Jésus nous invite aujourd’hui à servir et nous donner. Mais il nous rappelle aussi et avant tout que c’est lui qui a « donné sa vie pour nous », sur la croix. Et s’il se nomme lui-même « Maître et Seigneur », ce n’est pas au sens commun ou mondain du terme. Jésus se présente sans cesse à nous comme le maître-serviteur, le Bon Berger qui donne sa vie pour ses brebis, qui les conduit et les nourrit. Voilà pourquoi, chers amis, nous devons revenir si souvent au repas de l’Eucharistie : pour boire à la source de cet Amour divin sans lequel notre amour les uns pour les autres risque de n’être qu’une vague sympathie. La vie de nos communautés ne peut se satisfaire d’une simple gentillesse mutuelle. Nous devons chercher à nous donner, corps et sang, les uns aux autres, chercher à nous laver les pieds les uns aux autres. Et cela n’est possible que si nous nous plongeons souvent dans la source du Christ. Si la participation à la messe dominicale en est le moyen par excellence, quelle place donnons-nous à la prière dans notre vie, à la lecture ordinaire de l’Évangile, à une visite au Saint Sacrement dans l’église, à un temps d’adoration eucharistique, à un arrêt devant un crucifix, au sacrement du pardon ?
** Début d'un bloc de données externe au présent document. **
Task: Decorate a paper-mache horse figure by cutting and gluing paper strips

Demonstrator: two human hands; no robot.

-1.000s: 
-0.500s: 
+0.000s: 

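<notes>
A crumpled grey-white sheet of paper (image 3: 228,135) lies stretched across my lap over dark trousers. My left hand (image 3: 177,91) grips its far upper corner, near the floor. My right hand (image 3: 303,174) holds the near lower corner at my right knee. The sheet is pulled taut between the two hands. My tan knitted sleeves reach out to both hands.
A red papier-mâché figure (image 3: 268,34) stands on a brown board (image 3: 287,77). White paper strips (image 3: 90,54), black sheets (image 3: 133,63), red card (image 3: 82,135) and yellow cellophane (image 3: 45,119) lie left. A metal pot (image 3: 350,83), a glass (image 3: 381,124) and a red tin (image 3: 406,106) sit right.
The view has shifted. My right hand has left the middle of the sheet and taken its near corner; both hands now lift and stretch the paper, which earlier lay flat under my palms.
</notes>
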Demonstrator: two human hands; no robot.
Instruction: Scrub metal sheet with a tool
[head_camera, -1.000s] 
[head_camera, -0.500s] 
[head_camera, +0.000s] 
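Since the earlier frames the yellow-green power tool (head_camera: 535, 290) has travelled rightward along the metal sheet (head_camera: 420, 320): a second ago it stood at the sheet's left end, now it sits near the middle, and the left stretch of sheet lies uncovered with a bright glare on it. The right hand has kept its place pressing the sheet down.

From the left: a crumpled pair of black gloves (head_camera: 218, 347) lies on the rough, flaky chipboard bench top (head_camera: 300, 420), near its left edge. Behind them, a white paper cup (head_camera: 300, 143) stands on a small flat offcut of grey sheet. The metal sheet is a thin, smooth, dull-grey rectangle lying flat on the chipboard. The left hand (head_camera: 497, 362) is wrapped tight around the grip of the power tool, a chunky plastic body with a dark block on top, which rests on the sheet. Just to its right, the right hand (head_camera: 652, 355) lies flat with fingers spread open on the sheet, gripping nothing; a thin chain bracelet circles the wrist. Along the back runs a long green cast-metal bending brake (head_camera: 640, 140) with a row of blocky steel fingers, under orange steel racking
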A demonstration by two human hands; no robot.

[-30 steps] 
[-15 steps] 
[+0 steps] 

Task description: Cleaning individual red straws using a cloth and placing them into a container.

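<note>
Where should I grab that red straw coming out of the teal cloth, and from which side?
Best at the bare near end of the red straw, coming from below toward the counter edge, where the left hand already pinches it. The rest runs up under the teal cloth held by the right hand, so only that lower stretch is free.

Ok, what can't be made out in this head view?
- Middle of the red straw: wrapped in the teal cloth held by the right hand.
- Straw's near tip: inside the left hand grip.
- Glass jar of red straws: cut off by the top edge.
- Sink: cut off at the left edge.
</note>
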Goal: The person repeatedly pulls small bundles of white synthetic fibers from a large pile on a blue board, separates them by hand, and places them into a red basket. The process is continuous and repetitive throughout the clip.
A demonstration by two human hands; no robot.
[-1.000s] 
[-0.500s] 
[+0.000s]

Certains s’interrogent sur l’avenir de nos paroisses. Et c’est vrai que les temps changent et que ce que l’on a connu hier n’est plus ce que nous connaissons aujourd’hui. On peut s’étonner ou se plaindre, mais cela est stérile. S’il est un geste qui traverse tous les siècles, toutes les générations, c’est bien celui-ci : Jésus qui, aujourd’hui comme hier, lave les pieds de tous ceux qui acceptent de se laisser approcher de lui jusqu’à dire avec Saint Pierre : « pas seulement les pieds, mais aussi les mains et la tête ! ». Seigneur, en cette semaine Sainte, fais-nous plonger dans ta mort et ta résurrection. Amen.